Le sentiment nationaliste va prendre le dessus sur le désir d’entrer dans la cité française, martelé avant la guerre par l’élite indigène regroupée autour du mouvement Jeune Algérien et engagée dans la défense de sa communauté, et qui sera dès lors révolu. Face à cette double injustice, les idées indépendantistes commenceront à souffler portées par un certain Emir Khaled, petit-fils de l’Emir Abdelkader, qualifié par Ferhat Abbas lui-même comme ayant été le premier indépendantiste algérien. Charles-Robert Ageron dit de lui : «On le présente comme un homme de très grande valeur, parlant admirablement le français, connaissant très bien les besoins des indigènes auxquels on ne doit pas s’étonner qu’il se dévoue» (in «Les Algériens musulmans et la France 1871-1919»). Et l’historien ajoute : «C’est un officier aux allures de grand seigneur oriental.»
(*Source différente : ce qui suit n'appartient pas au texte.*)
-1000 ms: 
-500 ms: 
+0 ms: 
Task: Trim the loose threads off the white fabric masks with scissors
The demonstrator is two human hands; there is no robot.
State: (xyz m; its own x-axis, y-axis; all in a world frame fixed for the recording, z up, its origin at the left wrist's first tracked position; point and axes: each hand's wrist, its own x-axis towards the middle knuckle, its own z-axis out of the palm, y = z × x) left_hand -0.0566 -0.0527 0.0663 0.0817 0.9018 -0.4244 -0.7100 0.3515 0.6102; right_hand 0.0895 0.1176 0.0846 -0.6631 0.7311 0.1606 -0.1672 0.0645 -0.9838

Sillonnant le territoire algérien où il était accueilli comme un héros, l’Emir Khaled subjuguait les foules. L’on dit même qu’il fut à l’origine de la création de l’Etoile Nord-africaine (ENA) à Paris et dont il fut usurpé. On n’ose imaginer ce qu’aurait pu être l’ENA, dirigée par ce grand seigneur ! Un duo Khaled-Abbas aurait été une chance exceptionnelle pour l’Algérie durant la période de l’entre-deux-guerres, mais l’Emir Khaled sera exilé en Syrie en 1924. Après son départ, c’est un nouveau mentor qui occupa la scène politique algérienne, Ferhat Abbas, pour ne jamais la quitter. Les Algériens, allant de déception en déception, vont alors s’organiser, d’abord en associations, ensuite en fédérations, et enfin en partis politiques de grande envergure (UDMA et MTLD) pour arracher l’indépendance de leur pays.
Les 25 000 (ou 35 000) Algériens de la grande guerre sont morts, certes, «sans savoir pourquoi ils se battaient», mais les tranchées où les corps de beaucoup d’entre eux ont été ensevelis ont été le sillon vers le chemin de la liberté dont bénéficient les jeunes Algériens d’aujourd’hui. Leur rendre hommage en ce centenaire de la grande guerre, c’est se rappeler l’atrocité de cette guerre dans laquelle ils étaient embourbés et avec laquelle ils n’avaient pourtant rien à voir. Ceci nous fait mesurer ce que furent leurs souffrances et leur désarroi, malgré la bravoure.